Nevertheless, error handing is everyone’s responsibility and particularly so for applications coded in C++ and C. In this article we will make a proposal, which we’ll call
error_id
, that can be used as an
identity
concept (concept with a little ‘c’) to ensure when a specific course of action is desired, the error state reported by an API can be unambiguously recognised at arbitrarily remote call sites.
Review of C++ and C approaches
A very common style for reporting from functions in C and C++ is using
enum
or
int
values to enumerate all possible reported statuses and returning these values from library calls. An extension of this approach is to encode a value and some additional category info into an integral value, forming a system of return statuses like
HRESULT
[Wikipedia 2015]. However these different sets of independent
enum
and
int
return values cause significant issues from the mapping of these independent sets when interfaces must be composed into new interfaces that themselves must define new return statuses.
HRESULT
-style status values do not have this issue, but a given system must have all possible error return statuses registered, so that they can be reported and handled consistently. This scales poorly to larger software system. Note that in COM/DCOM
HRESULT
s can be the outcome of IPC calls, thus extending into other universes of
HRESULT
values.
It is possible to define even more complex error handling schemes, such as registering callbacks or having an explicit error stack. And finally, global or thread-local system library variables for an
errno
style approach are of course available, with the usual basket of caveats.

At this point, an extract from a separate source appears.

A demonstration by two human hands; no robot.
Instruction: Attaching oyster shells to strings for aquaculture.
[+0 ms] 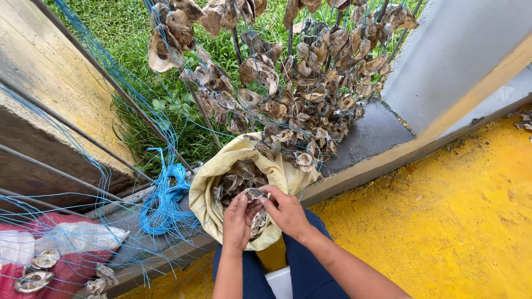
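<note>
Head view: left hand (237,220) and right hand (286,210) both pinched shut on one oyster shell (255,194), held over the open yellow sack (216,182) of shells. Risks: sharp shell edges could cut fingers; loose blue line (163,205) beside the sack may snag; hanging shell strings (310,94) crowd just above.

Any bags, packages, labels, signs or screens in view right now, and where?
Yellow cloth sack: centre, on the ledge, open, holding oyster shells; both hands at its mouth.
Red and white woven bag: lower left, lying flat, shells on it.
No labels, signs or screens visible.
</note>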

Fundamentally, the problem when library boundaries are crossed is that without access to a shared identity type whose value describes the status the solutions all tends towards the familiar ‘a non zero return indicates an error’, which is sensibly enough indeed the position of many error handling schemes employing return codes exclusively. Schemes have been constructed to allow additional information relevant to that status to be extracted, but composing them can be difficult or verbose.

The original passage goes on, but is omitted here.